Published on January 6, 2009 at 9:27 PM · No Comments

Ed Wagner, MD, MPH, knew there had to be a better way. He and Group Health colleagues set out 15 years ago to explore how best to engage patients with chronic diseases in effective care.

With Robert Wood Johnson Foundation support, they developed the Chronic Care Model. More than 1,500 U.S. and international medical practices have adopted the Model. Now the largest roundup of evidence on how the Model performs in practice confirms that it works. This review is in the January/February 2009 issue of Health Affairs, focused on a key part of reforming health care: caring for chronic diseases in a "fragmented" health care system.

"Like an auto body shop, U.S. health care is set up for quick fixes to acute problems," said lead author Katie Coleman, MSPH, a research associate at Group Health Center for Health Studies. "But for chronic problems, this can be expensive, ineffective, and inefficient." The Chronic Care Model is a framework to redesign daily medical practice. It aims to transform the health care system from acute and reactive to proactive and planned-and based more on evidence about populations, less on habit. Chronic diseases include diabetes, depression, and asthma. The world's main cause of death and disability, they are becoming more common as populations age.

"Redesigning medical practices according to the Model generally improved health care and helped patients control a broad range of chronic diseases," Coleman said. Reviewing 82 studies published since 2000, she found the Model helped people stay healthier and get better care.

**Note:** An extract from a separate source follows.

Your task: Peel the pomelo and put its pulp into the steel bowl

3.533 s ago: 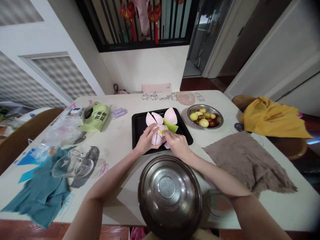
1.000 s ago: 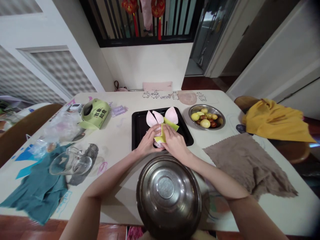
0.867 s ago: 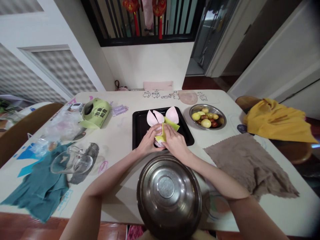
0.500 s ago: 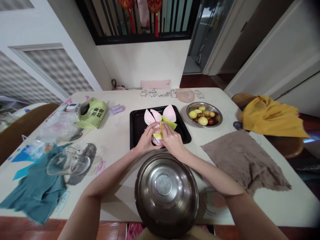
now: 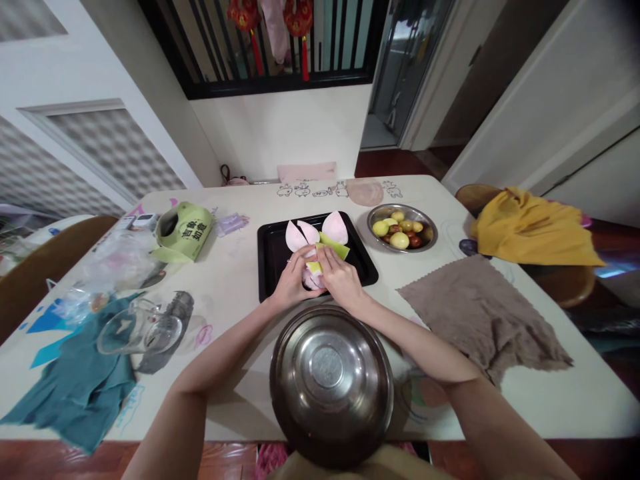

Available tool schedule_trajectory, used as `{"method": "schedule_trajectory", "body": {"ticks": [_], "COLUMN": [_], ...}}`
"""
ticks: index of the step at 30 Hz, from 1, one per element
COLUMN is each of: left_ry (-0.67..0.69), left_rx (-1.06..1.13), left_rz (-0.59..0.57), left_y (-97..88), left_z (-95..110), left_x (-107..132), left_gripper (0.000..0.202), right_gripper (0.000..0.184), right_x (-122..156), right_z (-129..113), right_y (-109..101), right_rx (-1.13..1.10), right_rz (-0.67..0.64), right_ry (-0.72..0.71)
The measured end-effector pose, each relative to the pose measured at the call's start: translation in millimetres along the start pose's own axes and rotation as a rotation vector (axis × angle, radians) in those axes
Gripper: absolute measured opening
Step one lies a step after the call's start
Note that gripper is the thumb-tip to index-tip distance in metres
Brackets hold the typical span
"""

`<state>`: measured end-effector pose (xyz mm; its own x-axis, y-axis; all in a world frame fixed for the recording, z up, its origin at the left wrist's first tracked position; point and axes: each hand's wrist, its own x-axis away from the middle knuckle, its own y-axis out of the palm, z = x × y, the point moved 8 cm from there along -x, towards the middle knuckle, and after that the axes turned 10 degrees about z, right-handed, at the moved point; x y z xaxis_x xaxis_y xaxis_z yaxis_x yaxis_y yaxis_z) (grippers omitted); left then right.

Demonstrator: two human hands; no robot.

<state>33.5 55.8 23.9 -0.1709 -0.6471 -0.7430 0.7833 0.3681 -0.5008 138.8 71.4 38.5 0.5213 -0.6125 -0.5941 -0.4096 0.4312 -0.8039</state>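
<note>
A pink lotus bud (image 5: 314, 279) with peeled petals lies in a black tray (image 5: 273, 267) at the table's middle. Both my hands are closed round it. My left hand (image 5: 295, 280) cups its left side. My right hand (image 5: 341, 280) presses a yellow-green petal (image 5: 316, 265) down onto it. Loose pink petals (image 5: 335, 227) and a green one (image 5: 336, 247) lie in the tray just beyond my fingers. Most of the bud is hidden under my hands.
A large steel bowl (image 5: 331, 380) sits at the near edge between my forearms. A small steel bowl of fruit (image 5: 401, 229) is right of the tray, a brown cloth (image 5: 483, 320) nearer. A glass jug (image 5: 143, 330), teal cloth (image 5: 80, 380), plastic bags (image 5: 117, 260) and green pouch (image 5: 183, 230) lie left.
A yellow-green petal that lay in the tray has been folded over the bud under my right hand. Both hands stay on the bud; the view has shifted slightly.
</note>
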Motion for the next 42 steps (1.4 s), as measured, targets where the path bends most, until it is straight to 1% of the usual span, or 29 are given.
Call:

"The Chronic Care Model has been adopted more widely than we ever dreamed," said Wagner, a review co-author. He directs the MacColl Institute for Healthcare Innovation at Group Health Center for Health Studies. The Model guides quality improvement efforts based nationally, regionally, and in Pennsylvania, Minnesota, and North Carolina. "We felt obliged to see if the accumulating evidence justifies this spread," he added. "We're cautiously optimistic that it does."

The team excluded studies of "disease-management" interventions that worked with patients without engaging medical practices. In many such programs, Coleman said, commercial vendors encourage "high-cost" patients to manage their own chronic diseases better-while the medical practice stays the same. In the January 2009 Annual Review of Public Health, she concluded these interventions, also called "carve-outs," tend to be less effective than are those that use the Model. Not only helping people care for their own diseases, Model-based interventions also help medical practices make clinical changes to redesign how they deliver health care.